• _What you will do_
Your task is to transcribe, without alteration, the lines from the top of the material below through the line bearing "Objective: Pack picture", inclusive.
........
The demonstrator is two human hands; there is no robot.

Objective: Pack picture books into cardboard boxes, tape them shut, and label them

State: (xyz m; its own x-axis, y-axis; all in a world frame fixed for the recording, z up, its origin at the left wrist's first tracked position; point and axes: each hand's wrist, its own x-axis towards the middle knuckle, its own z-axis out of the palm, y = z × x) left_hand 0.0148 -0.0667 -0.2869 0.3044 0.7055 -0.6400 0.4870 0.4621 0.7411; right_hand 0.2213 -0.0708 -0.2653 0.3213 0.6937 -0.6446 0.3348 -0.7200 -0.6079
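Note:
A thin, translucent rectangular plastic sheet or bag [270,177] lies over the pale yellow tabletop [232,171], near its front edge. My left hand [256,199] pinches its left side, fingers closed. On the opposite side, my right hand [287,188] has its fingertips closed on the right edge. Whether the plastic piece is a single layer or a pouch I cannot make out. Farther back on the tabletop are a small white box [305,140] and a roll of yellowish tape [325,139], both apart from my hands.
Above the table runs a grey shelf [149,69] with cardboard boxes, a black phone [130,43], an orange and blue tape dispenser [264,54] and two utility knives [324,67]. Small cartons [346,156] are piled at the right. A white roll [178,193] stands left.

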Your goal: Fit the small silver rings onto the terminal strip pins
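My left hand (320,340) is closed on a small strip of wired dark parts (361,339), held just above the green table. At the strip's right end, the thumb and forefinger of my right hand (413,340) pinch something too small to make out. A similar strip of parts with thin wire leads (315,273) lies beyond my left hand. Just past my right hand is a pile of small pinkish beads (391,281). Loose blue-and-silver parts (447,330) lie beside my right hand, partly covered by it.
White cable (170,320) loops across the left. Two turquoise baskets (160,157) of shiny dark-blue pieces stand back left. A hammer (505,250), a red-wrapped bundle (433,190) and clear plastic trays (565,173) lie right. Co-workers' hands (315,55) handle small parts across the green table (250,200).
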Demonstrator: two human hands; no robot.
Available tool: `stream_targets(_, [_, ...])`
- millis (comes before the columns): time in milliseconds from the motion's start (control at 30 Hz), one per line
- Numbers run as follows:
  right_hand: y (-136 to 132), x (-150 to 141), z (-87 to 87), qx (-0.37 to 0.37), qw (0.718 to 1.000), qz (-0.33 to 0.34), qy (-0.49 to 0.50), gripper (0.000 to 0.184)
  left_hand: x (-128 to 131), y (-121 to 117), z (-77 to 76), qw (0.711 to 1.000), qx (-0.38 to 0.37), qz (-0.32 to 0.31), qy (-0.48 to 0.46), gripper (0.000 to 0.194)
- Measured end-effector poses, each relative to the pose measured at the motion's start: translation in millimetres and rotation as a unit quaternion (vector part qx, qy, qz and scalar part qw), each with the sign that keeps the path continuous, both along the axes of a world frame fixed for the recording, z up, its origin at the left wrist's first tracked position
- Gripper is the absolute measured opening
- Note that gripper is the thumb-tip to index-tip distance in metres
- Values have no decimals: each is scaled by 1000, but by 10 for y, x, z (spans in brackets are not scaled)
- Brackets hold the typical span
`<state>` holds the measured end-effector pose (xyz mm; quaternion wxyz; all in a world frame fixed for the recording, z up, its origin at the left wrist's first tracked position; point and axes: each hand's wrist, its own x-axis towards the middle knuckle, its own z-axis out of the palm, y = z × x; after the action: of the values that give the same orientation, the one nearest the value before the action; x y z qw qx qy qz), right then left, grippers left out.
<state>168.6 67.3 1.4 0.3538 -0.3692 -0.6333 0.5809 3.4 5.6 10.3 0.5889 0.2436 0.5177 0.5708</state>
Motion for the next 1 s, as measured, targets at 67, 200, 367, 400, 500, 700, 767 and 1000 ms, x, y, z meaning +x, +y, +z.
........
• _The completed task_
The demonstrator is two human hands; there is no robot.

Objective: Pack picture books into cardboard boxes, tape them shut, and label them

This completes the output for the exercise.